Когда через короткое время отпустило, схлынуло безумие собственной боли, обожгла его боль, ударило его отчаяние, его непонимание. Я кинулась обратно. Помочь. Сказать: «Наша мука едина, Боря! Так не надо, так нельзя». Дорога была пустынна. Вокруг ни души. Заглядывая за штабеля дров, добежала до зоны. Всеми клетками существа своего ощущала, как ему там, за проволокой, плохо. Села за письмо: «Что это с нами такое?» Борис понял, что был жесток. Не только тогда, но и позже он не оставлял попыток объясниться. Неловко писал:
«Так вот. Даже на фоне тогдашних моих убеждений обмен письмами и откровенностями о тебе с А. О. был явлением кратким и исключительным. Насколько глубока, тесна была наша с ним „враждующая близость“, даже ты ещё не знаешь. Но ещё больше была нужда понять тебя, помочь тебе, увести тебя из состояния тех лет, защитить от его (да, да, всё-таки именно его) мировоззрения. Забавно, что от него я не скрывал и этой своей цели. Уровень наших отношений, нас троих, казался мне достаточно высоким для такого необычного способа „искренности втроём“. И были минуты такой тоски о тебе, такого недоумения, возмущения и нужды, что мне казалось: да будь твоя душа книгой, запертой в стальном сейфе под охраной, я, не позволив бы себе задуматься, убил бы часового, взломал бы замок и украл её, чтоб прочесть, понять, вырвать мучительно мешающие, ложные, на мой взгляд, страницы и, вписав новые, вернуть тебе, как будто ничего не случилось. Ну, понятно же, всё это ужасно неверно. А на мой нынешний взгляд, просто преступно, но это же я говорю, как было, как два рафинированных умника самовластно поделились подарками твоей души. Оба для „блага“, которое каждый понимал по-своему, и оба вопреки твоей воле…»
А что же Александр Осипович? Мой прекрасный, высокий Учитель? Как мог он? И мог ли? Не сразу, а позже я спросила его об этом в письме. Он ответил:
«Сказать, что не читал – ты пойми: это было бы ему оскорбительно. Во мне была великая жалость (отвратительное и чувство и слово), но и нежность, потому что чувствовал, как он любит, и доверие к этой любви (помнишь: „Борису верь“). Я вернул ему тетрадь, но мы ни о чём не говорили.

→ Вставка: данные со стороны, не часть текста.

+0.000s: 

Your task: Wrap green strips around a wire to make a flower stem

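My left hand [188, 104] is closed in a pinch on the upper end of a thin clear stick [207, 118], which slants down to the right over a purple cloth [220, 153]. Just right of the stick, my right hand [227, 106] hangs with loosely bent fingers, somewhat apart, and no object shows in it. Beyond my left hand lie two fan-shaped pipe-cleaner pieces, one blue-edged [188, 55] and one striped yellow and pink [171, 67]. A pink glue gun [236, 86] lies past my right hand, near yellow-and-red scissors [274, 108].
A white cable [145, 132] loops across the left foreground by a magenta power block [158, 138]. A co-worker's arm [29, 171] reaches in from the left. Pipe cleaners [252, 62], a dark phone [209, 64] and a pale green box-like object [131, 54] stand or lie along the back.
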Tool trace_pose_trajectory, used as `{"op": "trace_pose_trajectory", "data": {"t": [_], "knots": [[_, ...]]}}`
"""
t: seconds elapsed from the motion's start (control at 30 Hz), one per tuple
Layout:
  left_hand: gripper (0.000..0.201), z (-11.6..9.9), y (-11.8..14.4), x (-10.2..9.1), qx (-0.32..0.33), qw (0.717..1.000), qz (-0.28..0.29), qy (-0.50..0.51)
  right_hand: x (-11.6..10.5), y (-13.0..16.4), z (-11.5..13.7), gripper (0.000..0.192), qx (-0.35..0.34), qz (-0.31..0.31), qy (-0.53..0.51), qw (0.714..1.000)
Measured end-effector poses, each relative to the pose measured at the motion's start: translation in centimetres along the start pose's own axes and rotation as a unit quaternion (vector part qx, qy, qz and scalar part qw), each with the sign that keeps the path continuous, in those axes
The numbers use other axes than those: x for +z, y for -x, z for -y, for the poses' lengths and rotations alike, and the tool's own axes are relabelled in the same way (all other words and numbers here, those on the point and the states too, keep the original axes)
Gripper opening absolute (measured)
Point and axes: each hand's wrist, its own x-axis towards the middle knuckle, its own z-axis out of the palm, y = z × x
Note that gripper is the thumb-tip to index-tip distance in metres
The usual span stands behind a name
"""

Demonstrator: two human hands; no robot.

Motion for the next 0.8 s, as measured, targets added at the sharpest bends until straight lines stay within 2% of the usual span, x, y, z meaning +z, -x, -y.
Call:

Я сумел отделаться неопределёнными междометиями, вроде „Да!“, „Тамара же!“. Он был, конечно, убеждён, что я прочёл. И всё. Пойми: ты во все годы нашей жизни была для меня святой во всем. И никогда, даже в самом начале, даже в Княжпогосте, в Межоге, не могло быть, просто не могло быть ничего от намёка на предательство. Ты пишешь: „Если Вы это сделали, то так было нужно. Это продиктовано чем-то, чего я ещё не поняла, но это от доброго!“ Нет! Нет! Нет! Вечная моя, единственная. Никогда предательство не бывает „от доброго“. Я бы просто не мог жить, конкретно, человечески не мог бы, если бы во всём всегда не был бы чист перед тобой. Не мог бы от презрения к себе… Твой
Как-то я получила от него непривычно для него названные «Ламентабельные (то есть жалобные) вирши»:
С каким простодушием говорили его строчки о той же потребности в верности, жажде быть единственным для души другого человека. Всех знобит в этом загадочном мироздании. Все мы так странно одиноки. Ищем. Требуем. Разбиваемся. Вновь тащимся своими строго прочерченными коридорами к Истине, Теплу, Нежности. Мне не надо было больше никаких выяснений.

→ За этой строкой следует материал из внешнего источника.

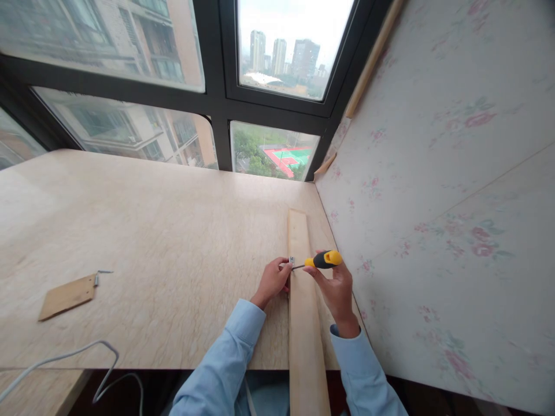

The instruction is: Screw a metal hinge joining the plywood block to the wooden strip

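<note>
Now the right hand [338, 289] has its fingers closed round the screwdriver [326, 259], which lies crosswise over the plank [304, 329], shaft pointing left. Its tip ends just beside the left hand [273, 281], pinched on a small fitting [292, 260] at the plank's left edge. The plank runs lengthwise away from the body; the left hand is nearer the fitting.
</note>
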`<state>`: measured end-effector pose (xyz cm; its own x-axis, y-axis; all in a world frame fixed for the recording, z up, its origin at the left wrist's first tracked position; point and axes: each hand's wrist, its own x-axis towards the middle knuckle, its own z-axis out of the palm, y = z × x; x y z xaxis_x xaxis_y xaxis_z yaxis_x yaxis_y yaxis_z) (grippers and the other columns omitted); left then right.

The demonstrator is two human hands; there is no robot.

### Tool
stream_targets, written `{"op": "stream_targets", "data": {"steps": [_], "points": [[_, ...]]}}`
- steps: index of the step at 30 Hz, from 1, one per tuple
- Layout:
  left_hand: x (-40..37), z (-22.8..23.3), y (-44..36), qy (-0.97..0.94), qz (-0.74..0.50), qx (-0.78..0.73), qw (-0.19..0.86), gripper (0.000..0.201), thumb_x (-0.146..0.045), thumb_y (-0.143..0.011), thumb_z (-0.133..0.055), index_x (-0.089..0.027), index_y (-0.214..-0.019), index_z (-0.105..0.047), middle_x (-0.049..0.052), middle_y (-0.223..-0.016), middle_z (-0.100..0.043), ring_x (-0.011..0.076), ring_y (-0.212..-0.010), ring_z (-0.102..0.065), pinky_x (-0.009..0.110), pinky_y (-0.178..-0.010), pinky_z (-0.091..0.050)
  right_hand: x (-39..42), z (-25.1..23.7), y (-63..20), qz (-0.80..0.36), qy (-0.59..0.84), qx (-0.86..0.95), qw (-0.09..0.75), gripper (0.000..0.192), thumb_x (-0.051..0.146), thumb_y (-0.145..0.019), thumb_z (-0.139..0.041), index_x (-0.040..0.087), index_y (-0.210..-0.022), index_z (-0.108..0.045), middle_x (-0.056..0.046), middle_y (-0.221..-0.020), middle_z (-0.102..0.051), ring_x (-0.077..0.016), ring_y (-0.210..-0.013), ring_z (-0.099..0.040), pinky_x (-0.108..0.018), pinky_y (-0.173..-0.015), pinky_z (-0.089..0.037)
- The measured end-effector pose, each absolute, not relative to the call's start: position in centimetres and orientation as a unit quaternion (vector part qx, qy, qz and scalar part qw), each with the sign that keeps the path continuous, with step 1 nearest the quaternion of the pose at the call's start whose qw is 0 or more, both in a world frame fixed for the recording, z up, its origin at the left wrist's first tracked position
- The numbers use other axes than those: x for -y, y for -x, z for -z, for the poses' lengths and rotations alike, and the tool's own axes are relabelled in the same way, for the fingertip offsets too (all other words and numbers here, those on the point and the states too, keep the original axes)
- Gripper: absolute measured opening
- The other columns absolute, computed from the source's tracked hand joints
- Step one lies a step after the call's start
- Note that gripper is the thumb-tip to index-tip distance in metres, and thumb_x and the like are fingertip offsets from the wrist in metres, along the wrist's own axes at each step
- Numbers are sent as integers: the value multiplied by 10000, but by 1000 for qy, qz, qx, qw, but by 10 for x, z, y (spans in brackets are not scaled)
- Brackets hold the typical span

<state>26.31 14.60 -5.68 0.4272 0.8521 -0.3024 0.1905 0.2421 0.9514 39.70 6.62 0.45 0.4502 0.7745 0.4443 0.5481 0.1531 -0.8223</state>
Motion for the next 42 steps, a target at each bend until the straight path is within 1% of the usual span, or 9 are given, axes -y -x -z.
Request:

Измученного и больного Александра Осиповича тем временем спешно отправили из Ракпаса в этап ещё дальше на север, в «лагеря особого режима». Переписка была запрещена. Месяца через два я получила открытку, подписанную чужим именем, с зашифрованным номером почтового ящика и штемпелем «Абезь». Я узнала почерк Александра Осиповича. Так он дал знать, где находится.